Quand M. Mendez comprit que j'étais entraînée, il eut sans doute des remords, et il me présenta, avec une bienveillance sensée, avec une amitié ferme et respectueuse, des observations qui me firent plaisir en me donnant le sentiment de la peur que mes passions pourraient inspirer. Mon mari devenait riche et ne me mesurait pas l'argent. J'usai de cette faculté; je perdis beaucoup, je perdis trop. M. Mendez alors eut l'imprudence de me parler avec plus d'autorité. Il voulut faire appel à son droit.

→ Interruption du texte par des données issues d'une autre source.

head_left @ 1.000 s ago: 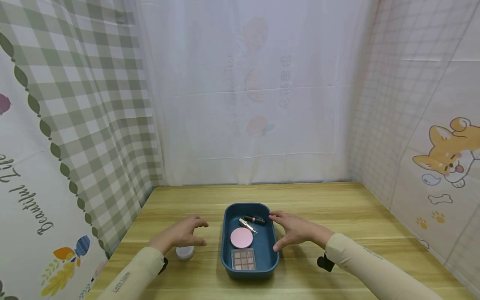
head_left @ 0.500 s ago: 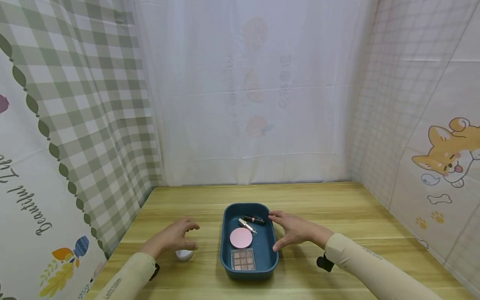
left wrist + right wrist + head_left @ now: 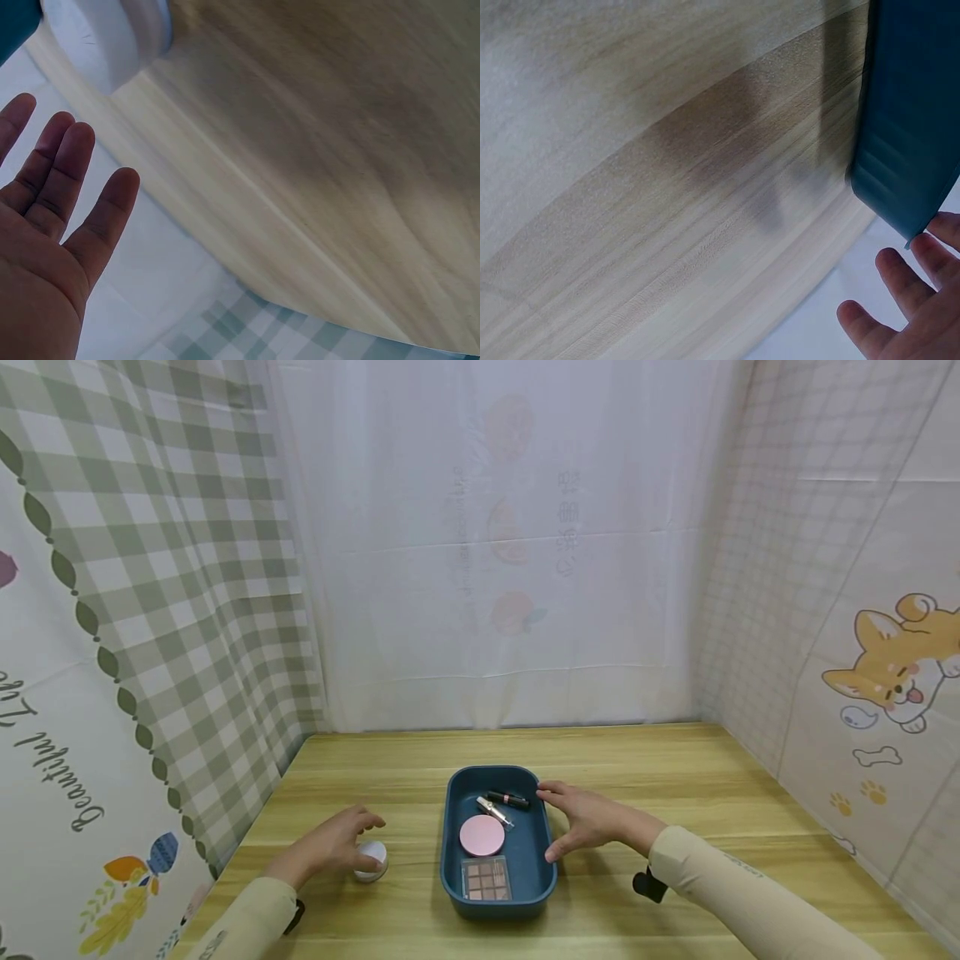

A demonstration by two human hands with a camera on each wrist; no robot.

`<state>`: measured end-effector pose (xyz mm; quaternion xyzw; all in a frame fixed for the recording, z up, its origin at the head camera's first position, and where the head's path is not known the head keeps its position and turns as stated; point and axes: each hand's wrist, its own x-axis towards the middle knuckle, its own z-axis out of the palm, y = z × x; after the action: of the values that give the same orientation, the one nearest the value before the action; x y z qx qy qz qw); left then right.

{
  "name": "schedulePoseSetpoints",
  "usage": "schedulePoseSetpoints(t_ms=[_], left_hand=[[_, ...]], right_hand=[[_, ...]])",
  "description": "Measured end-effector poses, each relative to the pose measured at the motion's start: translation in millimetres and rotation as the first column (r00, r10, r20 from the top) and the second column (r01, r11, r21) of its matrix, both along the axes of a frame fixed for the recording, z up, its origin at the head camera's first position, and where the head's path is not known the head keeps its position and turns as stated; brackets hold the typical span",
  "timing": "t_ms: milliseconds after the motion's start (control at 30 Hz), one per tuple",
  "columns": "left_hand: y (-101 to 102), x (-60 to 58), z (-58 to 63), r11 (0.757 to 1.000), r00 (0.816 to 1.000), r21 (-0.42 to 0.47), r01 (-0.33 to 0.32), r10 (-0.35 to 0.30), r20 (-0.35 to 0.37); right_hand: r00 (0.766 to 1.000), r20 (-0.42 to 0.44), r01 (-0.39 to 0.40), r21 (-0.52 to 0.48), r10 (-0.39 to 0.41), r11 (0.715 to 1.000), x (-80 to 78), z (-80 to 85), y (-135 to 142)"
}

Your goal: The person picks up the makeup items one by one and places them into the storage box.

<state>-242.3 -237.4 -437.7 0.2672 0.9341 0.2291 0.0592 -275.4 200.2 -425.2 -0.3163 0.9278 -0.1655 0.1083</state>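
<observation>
A small white round jar (image 3: 371,861) stands on the table left of the blue box. Beside it is my left hand (image 3: 326,847), thumb and fingers spread apart with the jar just off their tips. In the left wrist view its relaxed fingers (image 3: 109,214) show below the white jar (image 3: 105,37). My right hand (image 3: 592,818) has its fingertips and thumb at the right rim of the blue box (image 3: 550,881). Inside the box lie a pink round compact (image 3: 482,835), an eyeshadow palette (image 3: 486,880), a black tube (image 3: 510,799) and a silver-capped tube (image 3: 493,812).
The wood-grain table (image 3: 637,760) reaches back to a white curtain (image 3: 420,610). A green checked cloth (image 3: 225,568) hangs on the left, and a cloth printed with a dog (image 3: 900,672) on the right.
My left hand has moved left and slightly down, uncovering more of the jar beside it. The right hand and the box have stayed in place.
</observation>
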Motion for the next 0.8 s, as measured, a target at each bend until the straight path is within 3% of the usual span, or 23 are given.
schedulePoseSetpoints(t_ms=[500,800], left_hand=[[-3,0.8,-11.5,1.0,1.0,-0.002,0.015,-0.015,0.003],[-3,0.1,-14.6,0.998,0.998,-0.003,0.055,-0.055,-0.028]], right_hand=[[1.0,0.006,-0.003,-0.009,0.003,1.0,-0.3,0.9,0],[1.0,0.01,0.006,-0.005,-0.006,1.0,-0.3,0.8,-1]])
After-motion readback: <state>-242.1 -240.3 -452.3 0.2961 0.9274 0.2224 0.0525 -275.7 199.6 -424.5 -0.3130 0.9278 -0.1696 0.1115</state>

Il évoqua la nuit de notre rencontre et me convainquit d'ingratitude.

Ces reproches, trop fondés pour être adressés à une âme orgueilleuse, loin de me ramener à la soumission, m'irritèrent et m'affranchirent. L'autorité me contraignit à la révolte; je subissais mal un patronage, une tutelle bienveillante: l'idée d'une lutte me séduisit. Dès ce moment, commença pour moi l'existence horrible, haletante, qui a décidé de mon sort et qui a fini par un double naufrage.


[V]

[L'infidèle par fidélité.]

Le jeu est comme l'ivresse: il ne garde pas longtemps des précautions hypocrites, et il faut qu'il s'exerce à la face du ciel. Je ne me contraignis pas, puisque mon mari, le seul qui eût le droit de se plaindre, s'était plaint et ne m'avait pas convaincue. Je fis du jeu mon occupation, ma mission, mon but.

—La société m'ennuie; les intérêts chétifs ou menteurs qu'on y discute me révoltent, disais-je à mon mari. Vos succès d'homme politique ne suffisent pas à me donner l'ivresse. Je suis une créature maudite: j'avais à choisir entre l'exemple de mon père et celui de ma mère. J'ai fait comme le capitaine; mais je tiendrai le serment que j'ai fait à ma mère.

Quelquefois M. Mendez hochait la tête et semblait croire que je m'abaisserais jusqu'à mentir à ce serment lui-même. Ses doutes m'exaspéraient.

—Quand vous m'aurez ruiné et déshonoré, madame, me disait avec un superbe sang-froid M. Mendez, je crois que nous ferons bien de retourner ensemble, bras dessus bras dessous, au Mançanarez.